Bei der Verarbeitung dreidimensionaler Bilder von infizierten H-B-M-E-C-Monolayern zeigt eine Schrägansicht der apikalen Oberfläche ein rot gefärbtes Durant-Bakterium, das durch den roten Pfeil gekennzeichnet ist, wo sich mehrere Bakterien in Richtung der basalen Oberflächen von Endothelzellen befinden, die durch den gelben Pfeil gekennzeichnet sind. Eine deutlich orangefarbene, gelbe Basalposition ist in diesem Endon XZ-Querschnitt deutlicher zu erkennen. Im Gegensatz zu afar zeigen Aktinin-Experimente, in denen die Markierung von internalisierten Bakterien und entweder Menton oder Aktin durchgeführt wurde, eine gelegentliche Kolokalisation mit Aktin, aber eine seltene Kolokalisation mit Fermentation in H-B-M-E-C-Zellen.

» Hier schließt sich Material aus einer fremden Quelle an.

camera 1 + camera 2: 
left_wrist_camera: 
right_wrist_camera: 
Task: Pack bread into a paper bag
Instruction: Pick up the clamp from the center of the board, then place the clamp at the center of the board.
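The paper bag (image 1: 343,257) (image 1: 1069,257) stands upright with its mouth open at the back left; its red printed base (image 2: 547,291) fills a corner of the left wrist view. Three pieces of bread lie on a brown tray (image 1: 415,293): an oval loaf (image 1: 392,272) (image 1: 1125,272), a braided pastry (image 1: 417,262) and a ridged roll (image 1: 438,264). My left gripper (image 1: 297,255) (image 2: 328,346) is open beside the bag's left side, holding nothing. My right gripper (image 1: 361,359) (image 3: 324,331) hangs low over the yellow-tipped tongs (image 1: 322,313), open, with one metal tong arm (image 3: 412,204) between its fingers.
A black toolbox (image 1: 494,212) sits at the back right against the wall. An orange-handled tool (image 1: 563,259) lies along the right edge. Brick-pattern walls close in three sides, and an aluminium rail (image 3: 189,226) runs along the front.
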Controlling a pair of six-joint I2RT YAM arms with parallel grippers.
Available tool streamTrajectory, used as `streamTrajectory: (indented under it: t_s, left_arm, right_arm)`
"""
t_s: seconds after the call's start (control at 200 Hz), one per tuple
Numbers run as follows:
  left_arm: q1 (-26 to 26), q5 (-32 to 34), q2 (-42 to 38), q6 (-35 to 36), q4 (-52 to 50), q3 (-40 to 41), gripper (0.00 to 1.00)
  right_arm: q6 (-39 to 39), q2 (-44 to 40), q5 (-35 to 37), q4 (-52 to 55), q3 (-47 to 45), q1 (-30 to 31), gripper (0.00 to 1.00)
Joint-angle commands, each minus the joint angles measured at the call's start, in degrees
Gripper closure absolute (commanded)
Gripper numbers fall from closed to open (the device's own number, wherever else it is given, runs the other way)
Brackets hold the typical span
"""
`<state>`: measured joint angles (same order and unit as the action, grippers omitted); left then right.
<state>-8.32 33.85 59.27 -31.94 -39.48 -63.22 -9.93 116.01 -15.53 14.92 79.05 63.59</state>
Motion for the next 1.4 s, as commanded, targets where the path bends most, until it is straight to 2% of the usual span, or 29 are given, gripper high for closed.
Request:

Wie in den vorangegangenen Experimenten beobachtet, konzentrierte sich Retin auf mehrere internalisierte Bakterien, die durch die weißen Pfeile gekennzeichnet sind. Die Daten wurden auch analysiert, um eine relative Überlappung zu erhalten. Koeffizient R, der nach Manda den wahren Grad der Kolokalisation IE darstellt, die Anzahl der Pixel, die kolokalisieren, verglichen mit der Gesamtzahl der Pixel und NY-Werte für Alpha-Actinin, Menting und Aktin insgesamt in H-B-M-E-C, die mit OPC-exprimierenden Meningokokken infiziert sind, wurde eine Überlappung der Zügel in einem Meningokokken von mehr als 25% erhalten.
Der Koeffizient und Y ist ein Maß für die Häufigkeit einer Währung des häufigeren Rein-Signals jedes Mal, wenn das weniger häufige Meninga-Kakao-Signal auftritt. Diese Messung zeigt ein auffälliges Ausmaß des Vorkommens von alpha-Actinin in der Nähe des internalisierten Meninga-Cockeye. Wir zeigen Ihnen lediglich, wie Sie die Einführung von internalisierten Bakterien mit Zytoskelettelementen in diesem Experiment visualisieren und quantifizieren können.

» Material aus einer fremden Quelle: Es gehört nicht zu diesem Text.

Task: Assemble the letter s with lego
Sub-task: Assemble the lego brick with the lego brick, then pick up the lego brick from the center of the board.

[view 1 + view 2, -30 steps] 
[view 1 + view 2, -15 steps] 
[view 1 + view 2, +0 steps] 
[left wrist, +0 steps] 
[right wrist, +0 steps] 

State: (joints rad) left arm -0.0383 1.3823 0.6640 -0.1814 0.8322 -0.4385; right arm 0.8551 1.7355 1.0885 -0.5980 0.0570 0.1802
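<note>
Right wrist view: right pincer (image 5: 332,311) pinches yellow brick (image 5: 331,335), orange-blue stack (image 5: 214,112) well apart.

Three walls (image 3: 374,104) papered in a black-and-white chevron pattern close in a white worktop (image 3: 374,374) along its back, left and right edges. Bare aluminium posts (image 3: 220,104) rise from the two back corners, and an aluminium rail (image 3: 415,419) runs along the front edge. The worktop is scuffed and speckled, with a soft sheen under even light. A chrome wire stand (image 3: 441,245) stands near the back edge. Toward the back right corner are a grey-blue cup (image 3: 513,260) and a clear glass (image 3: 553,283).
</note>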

Es ist wichtig, daran zu denken, die Fixierungs- und Immunstammprotokolle strikt zu befolgen, um die Integrität der Strukturen zu erhalten und einen hohen Hintergrund zu vermeiden. Das war's also. Vielen Dank fürs Zuschauen und viel Erfolg bei Ihren Experimenten.
Diese Studie präsentiert ein Protokoll zur Visualisierung der Lokalisation von Neisseria meningitidis mit intrazellulärem 伪-actinin in menschlichen Hirnmikrovaskulär-Endothelzellen (HBMECs). Die Methode beinhaltet die Infektion von HBMECs mit den Bakterien und die Verwendung von Konfokalmikroskopie zur Beurteilung der Interaktion.

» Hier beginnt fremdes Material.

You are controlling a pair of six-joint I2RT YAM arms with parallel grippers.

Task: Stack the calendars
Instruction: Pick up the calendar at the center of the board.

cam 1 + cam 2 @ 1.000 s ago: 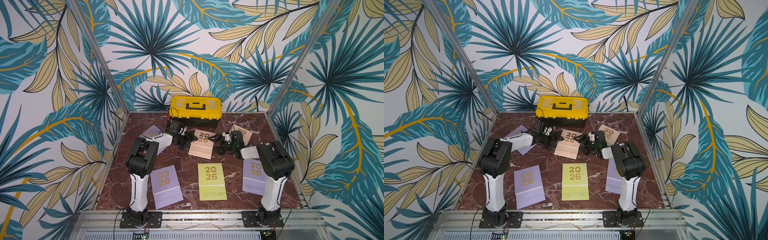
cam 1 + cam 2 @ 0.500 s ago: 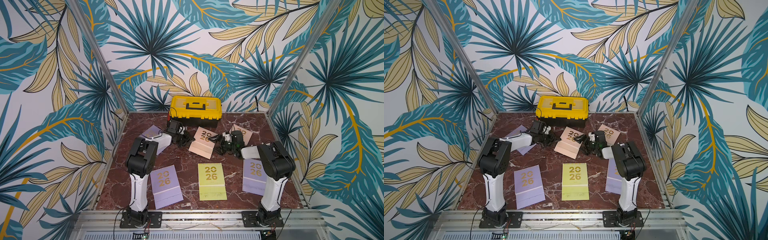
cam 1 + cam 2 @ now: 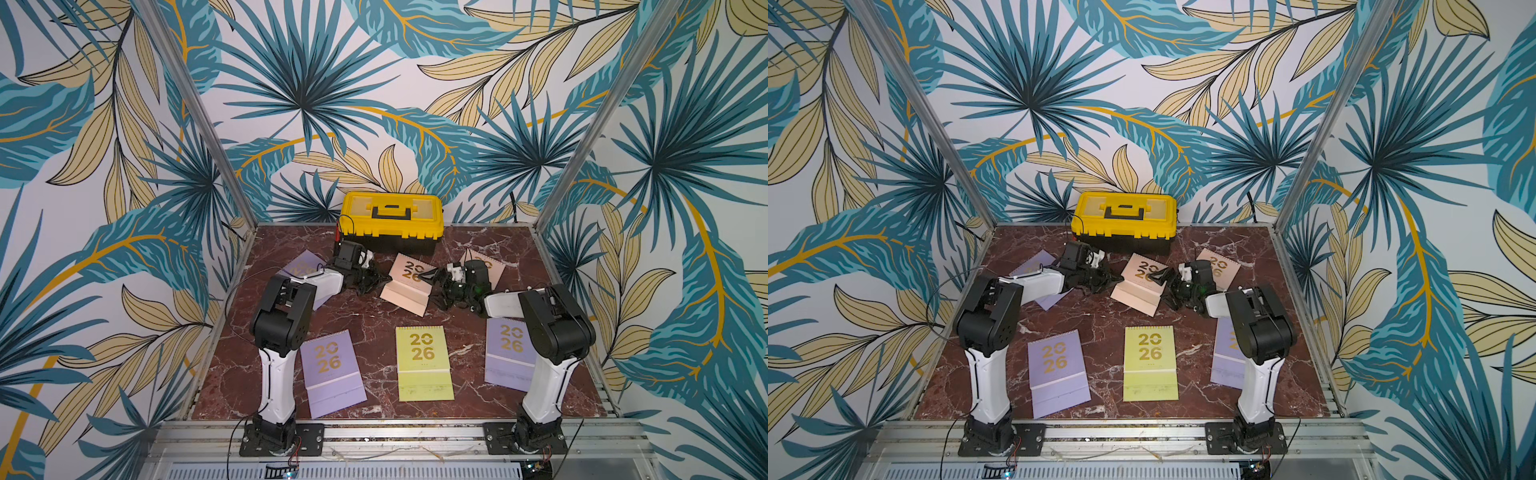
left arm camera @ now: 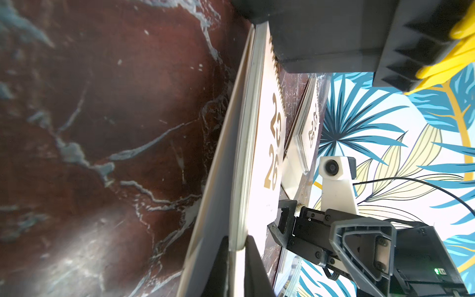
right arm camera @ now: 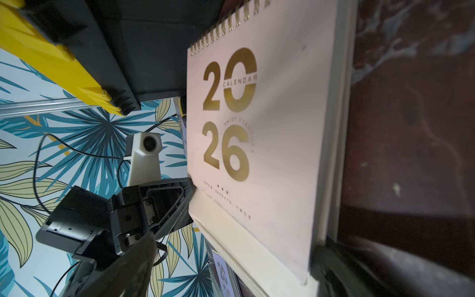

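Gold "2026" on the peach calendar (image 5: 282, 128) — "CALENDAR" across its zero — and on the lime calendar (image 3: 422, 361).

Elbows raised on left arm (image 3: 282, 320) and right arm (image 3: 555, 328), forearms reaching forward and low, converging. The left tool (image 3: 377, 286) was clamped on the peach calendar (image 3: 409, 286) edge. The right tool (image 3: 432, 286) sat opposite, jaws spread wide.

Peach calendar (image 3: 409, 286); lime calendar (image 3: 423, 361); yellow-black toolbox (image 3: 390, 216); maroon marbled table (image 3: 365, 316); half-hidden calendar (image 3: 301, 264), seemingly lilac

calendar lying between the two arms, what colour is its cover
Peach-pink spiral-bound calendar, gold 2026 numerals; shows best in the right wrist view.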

Quantitative visualization of intracellular interactions between Neisseria meningitidis and human α-actinin enables mechanistic de-risking in host-pathogen studies. This confocal imaging protocol supports predictive confidence in target validation for cytoskeletal engagement during bacterial invasion. The approach informs early discovery and translational research by providing standardized, quantifiable readouts of pathogen-host protein colocalization.
This protocol integrates into the discovery-to-preclinical continuum by enabling hypothesis-driven testing of bacterial invasion mechanisms and host protein engagement.